Brand Details

ISMIGEN Sublingual

By UniMed UniHealth Pharmaceuticals Ltd.

FORM · STRENGTHPACKPRICE

TAB · ISMIGEN Sublingual —

10.sTk 500

Full Prescribing Information

Indication

Treatment of ACUTE, subacute recurrent or chronic infections of the upper and lower respiratory tract. The preparation also works prophylactically preventing recurrent infections

Therapeutic Class

Composition(formula) of Bacterial lysate

Pharmacology

In animals, increased resistance to experimental infections, stimulation of macrophages and B lymphocytes as well as an increase in immunoglobulins secreted by the respiratory mucosal cells have been reported. In humans, an increase in the rate of circulating T lymphocytes, in salivary IgA, in the non-specific response to polyclonal mitogens and in the mixed lymphocyte reaction have been observed. Absorption: The active ingredient of OM-85 is a bacterial extract comprising lyophilised fractions of 21 inactivated bacterial strains belonging to eight different species: Haemophilus influenzae, Streptococcus pneumoniae, Klebsiella pneumoniae ssp. pneumoniae and ssp. ozaenae, Staphylococcus aureus, Streptococcus pyogenes and sanguinis, Moraxella (Branhamella) catarrhalis. Due to the nature of the product, a conventional pharmacokinetic study cannot be performed, mainly because of the multiplicity of components and the lack of a suitable analytical method. No experimental model is currently available. Distribution, Metabolism, Elimination: No data available.

Dosage & Administration

Orally. Treatment of acute conditions: 1 tablet daily before eating, dissolve under the tongue. Use until the symptoms disappear for at least 10 days. Long-term treatment: 1 tabl. daily, dissolve under the tongue. Apply for 10 consecutive days a month for a period of 3 months

Interaction

Interactions with other drugs is not known.

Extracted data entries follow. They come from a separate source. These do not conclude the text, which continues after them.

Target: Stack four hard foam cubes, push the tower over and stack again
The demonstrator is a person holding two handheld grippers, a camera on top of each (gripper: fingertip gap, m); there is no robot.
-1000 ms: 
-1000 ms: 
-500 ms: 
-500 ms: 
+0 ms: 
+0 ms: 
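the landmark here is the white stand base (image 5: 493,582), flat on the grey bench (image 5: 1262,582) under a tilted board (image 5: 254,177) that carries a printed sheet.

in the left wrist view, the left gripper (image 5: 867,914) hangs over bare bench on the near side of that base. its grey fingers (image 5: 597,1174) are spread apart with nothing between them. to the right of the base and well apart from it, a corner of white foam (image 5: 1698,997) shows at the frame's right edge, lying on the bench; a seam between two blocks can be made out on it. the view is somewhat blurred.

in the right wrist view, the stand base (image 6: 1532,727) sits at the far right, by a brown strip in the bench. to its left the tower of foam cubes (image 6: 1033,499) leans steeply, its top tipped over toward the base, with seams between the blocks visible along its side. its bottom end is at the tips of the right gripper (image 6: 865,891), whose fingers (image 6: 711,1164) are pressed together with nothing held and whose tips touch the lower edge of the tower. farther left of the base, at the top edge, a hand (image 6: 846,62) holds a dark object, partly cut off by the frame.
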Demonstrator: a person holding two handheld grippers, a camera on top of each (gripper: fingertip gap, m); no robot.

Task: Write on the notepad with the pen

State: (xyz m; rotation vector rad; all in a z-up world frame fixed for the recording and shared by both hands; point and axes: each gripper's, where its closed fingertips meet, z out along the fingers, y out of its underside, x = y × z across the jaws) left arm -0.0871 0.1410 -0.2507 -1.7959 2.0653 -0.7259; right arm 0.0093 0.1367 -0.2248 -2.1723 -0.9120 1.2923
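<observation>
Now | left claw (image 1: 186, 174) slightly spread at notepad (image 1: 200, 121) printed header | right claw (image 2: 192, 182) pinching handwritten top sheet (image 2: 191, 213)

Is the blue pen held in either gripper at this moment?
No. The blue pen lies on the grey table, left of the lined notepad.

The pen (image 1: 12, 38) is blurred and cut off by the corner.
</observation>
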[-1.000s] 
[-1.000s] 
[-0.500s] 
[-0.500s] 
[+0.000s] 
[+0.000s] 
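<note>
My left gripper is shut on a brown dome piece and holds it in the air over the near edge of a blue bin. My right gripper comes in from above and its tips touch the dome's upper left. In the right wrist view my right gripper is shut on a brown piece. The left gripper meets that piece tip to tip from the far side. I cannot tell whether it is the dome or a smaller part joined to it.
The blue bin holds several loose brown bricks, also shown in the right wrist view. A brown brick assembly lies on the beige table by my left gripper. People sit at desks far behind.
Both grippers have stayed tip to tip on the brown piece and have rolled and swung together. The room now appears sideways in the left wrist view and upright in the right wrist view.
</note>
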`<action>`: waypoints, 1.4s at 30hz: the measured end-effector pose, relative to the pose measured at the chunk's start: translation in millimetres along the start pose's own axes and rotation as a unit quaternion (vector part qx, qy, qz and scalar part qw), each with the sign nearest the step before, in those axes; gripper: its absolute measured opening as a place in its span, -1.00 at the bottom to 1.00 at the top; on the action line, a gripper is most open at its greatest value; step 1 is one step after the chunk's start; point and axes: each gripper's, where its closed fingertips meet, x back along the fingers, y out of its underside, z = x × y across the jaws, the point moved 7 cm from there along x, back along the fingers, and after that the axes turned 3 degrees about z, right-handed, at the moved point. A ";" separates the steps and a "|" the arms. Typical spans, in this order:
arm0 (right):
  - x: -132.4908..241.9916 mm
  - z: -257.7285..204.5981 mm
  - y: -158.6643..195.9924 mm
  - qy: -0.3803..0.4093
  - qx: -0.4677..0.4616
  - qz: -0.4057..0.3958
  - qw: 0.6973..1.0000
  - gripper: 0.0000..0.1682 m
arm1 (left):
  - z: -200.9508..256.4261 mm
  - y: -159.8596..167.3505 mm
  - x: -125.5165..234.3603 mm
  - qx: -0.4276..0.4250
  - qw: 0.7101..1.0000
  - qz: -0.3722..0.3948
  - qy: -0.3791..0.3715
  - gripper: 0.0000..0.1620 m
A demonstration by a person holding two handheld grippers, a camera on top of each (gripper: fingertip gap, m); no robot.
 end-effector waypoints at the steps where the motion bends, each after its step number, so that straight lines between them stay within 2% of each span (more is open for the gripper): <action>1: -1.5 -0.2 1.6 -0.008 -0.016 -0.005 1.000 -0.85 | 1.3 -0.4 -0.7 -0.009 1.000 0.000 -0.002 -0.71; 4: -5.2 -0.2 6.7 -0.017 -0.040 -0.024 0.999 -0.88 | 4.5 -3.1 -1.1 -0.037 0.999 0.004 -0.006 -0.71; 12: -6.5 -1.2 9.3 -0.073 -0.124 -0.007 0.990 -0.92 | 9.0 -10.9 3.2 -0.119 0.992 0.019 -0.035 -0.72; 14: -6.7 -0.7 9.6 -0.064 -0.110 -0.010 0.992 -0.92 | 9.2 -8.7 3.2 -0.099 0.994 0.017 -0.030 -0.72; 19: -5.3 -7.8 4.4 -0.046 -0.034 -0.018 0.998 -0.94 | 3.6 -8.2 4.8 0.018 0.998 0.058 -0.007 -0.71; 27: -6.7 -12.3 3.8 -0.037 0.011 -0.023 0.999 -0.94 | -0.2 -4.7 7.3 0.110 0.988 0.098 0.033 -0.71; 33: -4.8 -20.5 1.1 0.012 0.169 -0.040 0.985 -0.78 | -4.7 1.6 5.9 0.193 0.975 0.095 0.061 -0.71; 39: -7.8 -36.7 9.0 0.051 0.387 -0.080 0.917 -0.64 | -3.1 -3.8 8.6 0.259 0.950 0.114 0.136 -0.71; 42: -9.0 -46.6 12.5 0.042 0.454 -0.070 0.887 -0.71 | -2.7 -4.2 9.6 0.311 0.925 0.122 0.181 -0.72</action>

Contraindication & Precaution

Hypersensitivity to the components of the preparation

Side Effect

In clinical trials, no adverse effects associated with the use of the preparation have been demonstrated

Pregnancy & Lactation

Animal studies have shown no evidence of fetal toxicity. Despite this, the administration is not recommended during the first trimester of pregnancy, if pregnancy is suspected and during lactation

Overdose Effects

No cases of overdose were observed.

Storage Conditions

Store in its original package, out of sight and reach of children. Broncho-Vaxom has a shelf life of 5 years. Do not store above 30°C. Do not use this medicinal product after the expiry date which is stated on the container after 'EXP'.

Safety Remark

P© L©

Composition

Active substance: Combination of bacterial lysates corresponding to lyophilized bacterial lysates of: Haemophilus influenzae, Streptococcus pneumoniae, Klebsiella pneumoniae ssp., pneumoniae and ozaenae, Staphylococcus aureus, Streptococcus pyogenes and sanguinis, Moraxella (Branhamella) catarrhalis. Excipients of the capsules: Anhydrous propyl gallate, Monosodium glutamate (corresponding to anhydrous sodium glutamate), Pregelatinised starch, Magnesium stearate, Mannitol, color: indigotin (E 132), titanium dioxide (E171).